- _What you have to do_: Your reply must consist of the data below, reproduced character for character.

- _Dataset extract_:
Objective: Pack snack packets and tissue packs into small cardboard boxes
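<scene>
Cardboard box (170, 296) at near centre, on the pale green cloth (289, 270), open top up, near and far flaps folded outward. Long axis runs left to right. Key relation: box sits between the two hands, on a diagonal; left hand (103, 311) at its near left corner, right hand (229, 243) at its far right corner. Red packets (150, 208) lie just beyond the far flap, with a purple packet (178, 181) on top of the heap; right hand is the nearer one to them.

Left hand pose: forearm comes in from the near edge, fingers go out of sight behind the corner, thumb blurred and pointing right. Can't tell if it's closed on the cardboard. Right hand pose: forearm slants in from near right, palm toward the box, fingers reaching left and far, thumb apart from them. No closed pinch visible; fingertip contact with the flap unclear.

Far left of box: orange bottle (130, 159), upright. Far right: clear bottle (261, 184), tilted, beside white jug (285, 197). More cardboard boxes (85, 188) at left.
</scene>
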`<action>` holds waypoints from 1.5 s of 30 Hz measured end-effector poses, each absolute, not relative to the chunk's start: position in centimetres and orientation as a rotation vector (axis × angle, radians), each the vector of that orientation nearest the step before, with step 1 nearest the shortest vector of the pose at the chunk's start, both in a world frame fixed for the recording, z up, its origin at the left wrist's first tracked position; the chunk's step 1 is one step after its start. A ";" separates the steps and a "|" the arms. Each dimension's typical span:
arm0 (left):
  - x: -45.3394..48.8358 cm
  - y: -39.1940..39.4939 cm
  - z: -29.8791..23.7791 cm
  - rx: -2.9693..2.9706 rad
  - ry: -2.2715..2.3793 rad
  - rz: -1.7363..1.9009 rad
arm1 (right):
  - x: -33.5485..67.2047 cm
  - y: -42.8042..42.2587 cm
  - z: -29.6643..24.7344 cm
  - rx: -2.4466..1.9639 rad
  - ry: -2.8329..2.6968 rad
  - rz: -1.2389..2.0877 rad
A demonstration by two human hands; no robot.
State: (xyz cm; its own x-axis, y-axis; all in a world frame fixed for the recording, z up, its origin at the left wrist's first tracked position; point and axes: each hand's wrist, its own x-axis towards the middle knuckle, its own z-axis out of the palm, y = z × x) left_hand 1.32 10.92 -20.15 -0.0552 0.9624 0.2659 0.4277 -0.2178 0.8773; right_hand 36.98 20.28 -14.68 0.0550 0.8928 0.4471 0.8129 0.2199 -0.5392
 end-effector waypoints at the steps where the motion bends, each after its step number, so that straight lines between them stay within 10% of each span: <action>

- _Your solution_:
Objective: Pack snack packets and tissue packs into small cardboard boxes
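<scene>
Cardboard box (170, 296) at near centre, on the pale green cloth (289, 270), open top up, near and far flaps folded outward. Long axis runs left to right. Key relation: box sits between the two hands, on a diagonal; left hand (103, 311) at its near left corner, right hand (229, 243) at its far right corner. Red packets (150, 208) lie just beyond the far flap, with a purple packet (178, 181) on top of the heap; right hand is the nearer one to them.

Left hand pose: forearm comes in from the near edge, fingers go out of sight behind the corner, thumb blurred and pointing right. Can't tell if it's closed on the cardboard. Right hand pose: forearm slants in from near right, palm toward the box, fingers reaching left and far, thumb apart from them. No closed pinch visible; fingertip contact with the flap unclear.

Far left of box: orange bottle (130, 159), upright. Far right: clear bottle (261, 184), tilted, beside white jug (285, 197). More cardboard boxes (85, 188) at left.
</scene>
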`<action>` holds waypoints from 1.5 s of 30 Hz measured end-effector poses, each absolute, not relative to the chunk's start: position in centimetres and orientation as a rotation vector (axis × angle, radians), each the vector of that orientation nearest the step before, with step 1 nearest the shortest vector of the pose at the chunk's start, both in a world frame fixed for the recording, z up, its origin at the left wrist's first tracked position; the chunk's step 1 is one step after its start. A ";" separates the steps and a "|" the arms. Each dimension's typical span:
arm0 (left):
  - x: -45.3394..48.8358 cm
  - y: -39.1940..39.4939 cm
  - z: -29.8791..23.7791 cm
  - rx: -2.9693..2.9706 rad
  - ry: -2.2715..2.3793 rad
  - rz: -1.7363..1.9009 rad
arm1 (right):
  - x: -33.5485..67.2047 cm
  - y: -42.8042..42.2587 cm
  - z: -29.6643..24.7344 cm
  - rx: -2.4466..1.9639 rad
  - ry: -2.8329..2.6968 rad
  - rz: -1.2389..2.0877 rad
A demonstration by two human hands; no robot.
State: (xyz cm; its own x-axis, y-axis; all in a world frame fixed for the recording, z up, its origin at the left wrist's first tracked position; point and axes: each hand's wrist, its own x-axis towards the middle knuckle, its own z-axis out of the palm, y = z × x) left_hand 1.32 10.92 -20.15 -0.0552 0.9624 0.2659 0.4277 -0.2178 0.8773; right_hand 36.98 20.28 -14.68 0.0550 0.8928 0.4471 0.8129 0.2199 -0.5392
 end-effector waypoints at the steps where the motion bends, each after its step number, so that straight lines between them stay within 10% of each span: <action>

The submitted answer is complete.